As producers look for options to reduce costs, energy-related LOEs offer a hidden opportunity for significant cost savings through conversion to electrical power or improvements to existing electrical infrastructure.

Reducing LOEs can often be accomplished while achieving other benefits, such as reductions in greenhouse gas (GHG) emissions, improved resiliency and all-around de-risking of operations. As we explore the factors driving the shift to electrical energy sources, key attributes of areas capturing the greatest value and benefits justifying electrical conversion can be identified.


Producing and bringing hydrocarbons to market is no easy task. Because oil and gas reserves are often in remote locations with minimal existing power delivery infrastructure, producers frequently must develop temporary solutions to solve these challenges as quickly as possible. Temporary fixes often become permanent solutions. This is an approach that has worked but comes with unintended consequences and often creates high LOE, delivers questionable reliability and develops negative environmental impacts.

The status quo of deploying temporary power options is often considered a cost of doing business. However, significant downward pressure on oil and gas markets challenge producers to think outside the box to reduce costs and improve the market’s perception of their environmental stewardship.

The oil field has changed significantly over the last decade. Horizontal well drilling and technology advances drive bigger well pads, requiring more water handling and central facilities, all resulting in increased energy consumption. Acreage positions are changing as companies work to consolidate their operations. Finally, public and investor demands have driven nearly every company to develop and publicly state a commitment to environmental, social and governance (ESG) principles.
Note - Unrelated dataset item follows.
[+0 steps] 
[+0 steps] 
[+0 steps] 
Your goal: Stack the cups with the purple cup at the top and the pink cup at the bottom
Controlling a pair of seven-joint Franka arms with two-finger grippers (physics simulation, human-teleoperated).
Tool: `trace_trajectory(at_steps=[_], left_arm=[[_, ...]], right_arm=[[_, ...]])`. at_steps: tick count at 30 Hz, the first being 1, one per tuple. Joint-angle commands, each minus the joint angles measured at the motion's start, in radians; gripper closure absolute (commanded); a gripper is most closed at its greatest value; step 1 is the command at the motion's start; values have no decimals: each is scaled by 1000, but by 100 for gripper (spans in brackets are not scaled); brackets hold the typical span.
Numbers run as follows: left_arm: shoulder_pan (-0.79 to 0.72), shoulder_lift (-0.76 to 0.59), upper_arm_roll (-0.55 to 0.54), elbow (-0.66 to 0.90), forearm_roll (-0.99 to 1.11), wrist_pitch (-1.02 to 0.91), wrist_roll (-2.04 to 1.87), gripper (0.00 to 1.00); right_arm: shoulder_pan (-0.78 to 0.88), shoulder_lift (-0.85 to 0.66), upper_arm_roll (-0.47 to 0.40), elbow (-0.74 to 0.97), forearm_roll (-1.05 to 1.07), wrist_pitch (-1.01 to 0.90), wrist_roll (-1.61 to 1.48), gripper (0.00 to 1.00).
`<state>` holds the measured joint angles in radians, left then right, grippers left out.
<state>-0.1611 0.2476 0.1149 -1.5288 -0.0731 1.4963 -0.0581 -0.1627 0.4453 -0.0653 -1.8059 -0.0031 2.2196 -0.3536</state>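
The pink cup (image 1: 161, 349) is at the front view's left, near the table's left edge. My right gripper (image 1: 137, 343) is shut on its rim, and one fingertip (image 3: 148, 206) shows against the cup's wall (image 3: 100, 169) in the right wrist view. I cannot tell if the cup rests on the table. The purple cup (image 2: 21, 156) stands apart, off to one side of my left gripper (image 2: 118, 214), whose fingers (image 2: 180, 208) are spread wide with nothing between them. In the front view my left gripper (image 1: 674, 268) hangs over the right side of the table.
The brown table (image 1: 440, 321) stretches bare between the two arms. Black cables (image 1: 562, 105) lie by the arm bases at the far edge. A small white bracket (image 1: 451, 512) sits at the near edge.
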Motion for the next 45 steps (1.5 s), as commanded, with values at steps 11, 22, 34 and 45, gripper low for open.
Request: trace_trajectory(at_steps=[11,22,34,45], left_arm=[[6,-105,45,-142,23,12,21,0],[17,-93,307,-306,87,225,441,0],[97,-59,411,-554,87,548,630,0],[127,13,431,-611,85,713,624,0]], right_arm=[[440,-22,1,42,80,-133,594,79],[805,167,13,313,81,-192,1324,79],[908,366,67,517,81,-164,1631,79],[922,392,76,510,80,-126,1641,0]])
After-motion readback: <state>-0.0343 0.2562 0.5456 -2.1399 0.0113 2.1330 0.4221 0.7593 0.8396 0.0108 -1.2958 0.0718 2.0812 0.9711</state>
Energy consumption and load density are huge drivers behind the economics of electrification. With concentrated and sustained loads, it becomes easier to justify long-term investment in the infrastructure required to distribute power. Nearly every piece of equipment used in oil and gas production is available in an electric option or is already electric powered by on-site generators fueled by diesel or natural gas. Once a well is completed, electricity can be used to power well pads including enhanced oil recovery equipment such as electric submersible pumps (ESPs). As well pads advance to include multiple wells per pad, and laterals increase in distance, power requirements steadily increase during production.

To understand the potential for electrical power consumption, the business case is established by examining data gathered from the source — oil and gas producers using electricity to power facilities. Based on the response, it becomes clear that power usage varies greatly, driven by the characteristics of the basin and the size/scale of production facilities. No two basins or producers are created equally. So, what is the typical electrical load at each facility? The data reported the following (dynamic) load range:

  • Well Pad: 0.25 MW–2.5 MW
  • Central Delivery Point (CDP): 15 MW–35 MW
  • Water Handling: 0.5 MW–10 MW
  • E-frac: 25 MW
  • Gas Processing Plant: 5 MW–15 MW

Understanding the specific power requirements for equipment is key in establishing the right approach to electrification. The concept of using electricity to power oil and gas equipment is not new. Electric grid power has long been one of the most cost-effective sources of energy (assuming the capacity and infrastructure exist). Given the often volatile state of the market, the economics behind investing in existing electrical infrastructure upgrades and/or converting to electrically driven equipment is often a value-added proposition.


Justifying major investments demands a customized approach for many producers. The long- and short-term value of decisions, especially when considering non-core infrastructure, must be presented and defended to get buy-in from stakeholders.

Across the industry, producers are making significant investments in electrical infrastructure. Although the primary justifications as reported by producers vary, the responses can be summarized within three major categories:

  • Environmental, social and governance (ESG) benefits / greenhouse gas (GHG) reduction
  • Resiliency / de-risking
  • Economics

The categories identified above include both tangible and intangible components. In all cases, the combination of factors fully justifies the investment in electrical infrastructure solutions using a case study, specific to each producer, that resonates with those invested in the success of the company.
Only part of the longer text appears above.